(Records drawn from a dataset)
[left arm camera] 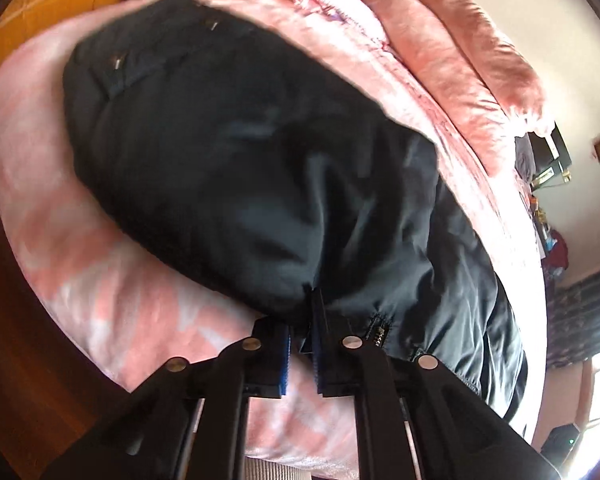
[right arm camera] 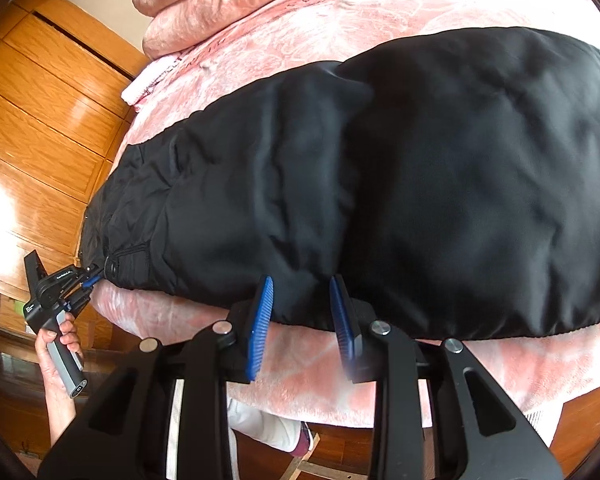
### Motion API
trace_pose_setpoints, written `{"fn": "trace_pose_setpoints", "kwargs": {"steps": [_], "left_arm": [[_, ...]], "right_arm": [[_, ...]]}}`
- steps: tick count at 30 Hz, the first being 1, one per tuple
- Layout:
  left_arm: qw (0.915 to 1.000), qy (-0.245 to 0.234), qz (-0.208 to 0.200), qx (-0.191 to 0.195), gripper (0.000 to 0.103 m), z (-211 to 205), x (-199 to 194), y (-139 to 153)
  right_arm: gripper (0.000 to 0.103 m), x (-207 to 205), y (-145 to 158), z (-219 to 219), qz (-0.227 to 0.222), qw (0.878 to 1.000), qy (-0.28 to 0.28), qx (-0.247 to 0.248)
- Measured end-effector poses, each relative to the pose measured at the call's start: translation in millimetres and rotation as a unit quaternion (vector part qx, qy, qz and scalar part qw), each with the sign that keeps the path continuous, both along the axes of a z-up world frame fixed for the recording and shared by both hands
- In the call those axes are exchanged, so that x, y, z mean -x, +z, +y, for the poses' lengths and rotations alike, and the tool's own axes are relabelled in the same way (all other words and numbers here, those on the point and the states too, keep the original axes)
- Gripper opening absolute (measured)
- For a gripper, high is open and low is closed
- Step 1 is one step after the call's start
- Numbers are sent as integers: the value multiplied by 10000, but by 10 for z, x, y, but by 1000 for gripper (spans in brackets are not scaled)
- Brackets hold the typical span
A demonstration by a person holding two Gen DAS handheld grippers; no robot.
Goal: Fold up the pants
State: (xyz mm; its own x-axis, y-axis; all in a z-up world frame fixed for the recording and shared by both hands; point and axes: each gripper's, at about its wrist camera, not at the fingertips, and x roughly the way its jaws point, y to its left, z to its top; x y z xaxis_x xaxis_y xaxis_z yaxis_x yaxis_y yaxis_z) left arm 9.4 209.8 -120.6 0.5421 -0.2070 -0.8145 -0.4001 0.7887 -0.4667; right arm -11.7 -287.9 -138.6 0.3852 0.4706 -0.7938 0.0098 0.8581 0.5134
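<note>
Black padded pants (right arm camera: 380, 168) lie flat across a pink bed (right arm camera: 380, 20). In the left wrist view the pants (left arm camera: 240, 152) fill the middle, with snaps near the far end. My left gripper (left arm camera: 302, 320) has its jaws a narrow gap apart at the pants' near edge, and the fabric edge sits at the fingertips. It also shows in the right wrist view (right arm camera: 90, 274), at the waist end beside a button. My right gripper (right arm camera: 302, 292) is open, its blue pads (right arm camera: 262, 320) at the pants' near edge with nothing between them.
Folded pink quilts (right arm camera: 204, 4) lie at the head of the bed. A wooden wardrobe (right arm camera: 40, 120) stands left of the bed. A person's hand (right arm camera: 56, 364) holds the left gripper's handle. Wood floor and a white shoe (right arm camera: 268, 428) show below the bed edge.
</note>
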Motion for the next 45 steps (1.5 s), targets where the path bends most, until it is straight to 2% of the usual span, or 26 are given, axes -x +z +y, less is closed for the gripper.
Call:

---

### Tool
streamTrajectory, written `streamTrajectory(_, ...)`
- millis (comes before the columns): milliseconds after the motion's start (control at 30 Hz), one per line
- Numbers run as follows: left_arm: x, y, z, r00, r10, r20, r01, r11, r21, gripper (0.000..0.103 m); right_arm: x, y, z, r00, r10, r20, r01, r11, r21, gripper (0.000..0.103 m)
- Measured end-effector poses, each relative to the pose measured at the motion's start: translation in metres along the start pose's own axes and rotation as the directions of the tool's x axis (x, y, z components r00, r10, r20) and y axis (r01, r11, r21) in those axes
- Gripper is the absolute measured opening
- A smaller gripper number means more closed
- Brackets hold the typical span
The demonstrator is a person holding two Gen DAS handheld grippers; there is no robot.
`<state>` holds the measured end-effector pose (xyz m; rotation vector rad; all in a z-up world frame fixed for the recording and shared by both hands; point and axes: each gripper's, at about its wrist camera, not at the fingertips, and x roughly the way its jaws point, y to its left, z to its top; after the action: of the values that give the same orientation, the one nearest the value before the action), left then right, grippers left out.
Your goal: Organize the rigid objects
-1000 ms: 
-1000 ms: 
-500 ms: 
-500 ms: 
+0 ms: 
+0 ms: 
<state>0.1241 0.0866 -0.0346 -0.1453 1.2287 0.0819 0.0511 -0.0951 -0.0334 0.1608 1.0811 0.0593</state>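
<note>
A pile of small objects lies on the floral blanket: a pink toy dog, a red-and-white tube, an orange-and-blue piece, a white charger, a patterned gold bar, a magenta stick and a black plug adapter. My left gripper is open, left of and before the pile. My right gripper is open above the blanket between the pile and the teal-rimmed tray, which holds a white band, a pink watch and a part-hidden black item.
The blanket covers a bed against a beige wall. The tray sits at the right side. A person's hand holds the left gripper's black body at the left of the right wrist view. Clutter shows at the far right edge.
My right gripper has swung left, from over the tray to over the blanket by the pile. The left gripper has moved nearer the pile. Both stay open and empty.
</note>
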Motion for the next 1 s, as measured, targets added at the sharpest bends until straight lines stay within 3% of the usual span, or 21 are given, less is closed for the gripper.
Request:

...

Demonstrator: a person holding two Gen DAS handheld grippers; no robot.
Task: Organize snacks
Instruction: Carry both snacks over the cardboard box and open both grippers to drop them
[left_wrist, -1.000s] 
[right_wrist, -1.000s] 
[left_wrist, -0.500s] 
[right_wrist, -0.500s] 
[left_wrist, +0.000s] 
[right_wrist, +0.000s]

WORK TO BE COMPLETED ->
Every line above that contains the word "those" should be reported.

PROBLEM SOLUTION ->
- In the call those axes are exchanged, so that x, y, z mean -x, +z, +y, for the poses' lengths and rotations alike, and the tool's own axes are relabelled in the same way (all other words and numbers here, those on the point and the states too, keep the original axes)
- Measured end-effector poses, each relative to the pose measured at the motion's start: translation in metres along the start pose's own axes and rotation as the directions of the tool's x axis (x, y, z components r00, r10, r20) and y axis (r01, r11, r21) in those axes

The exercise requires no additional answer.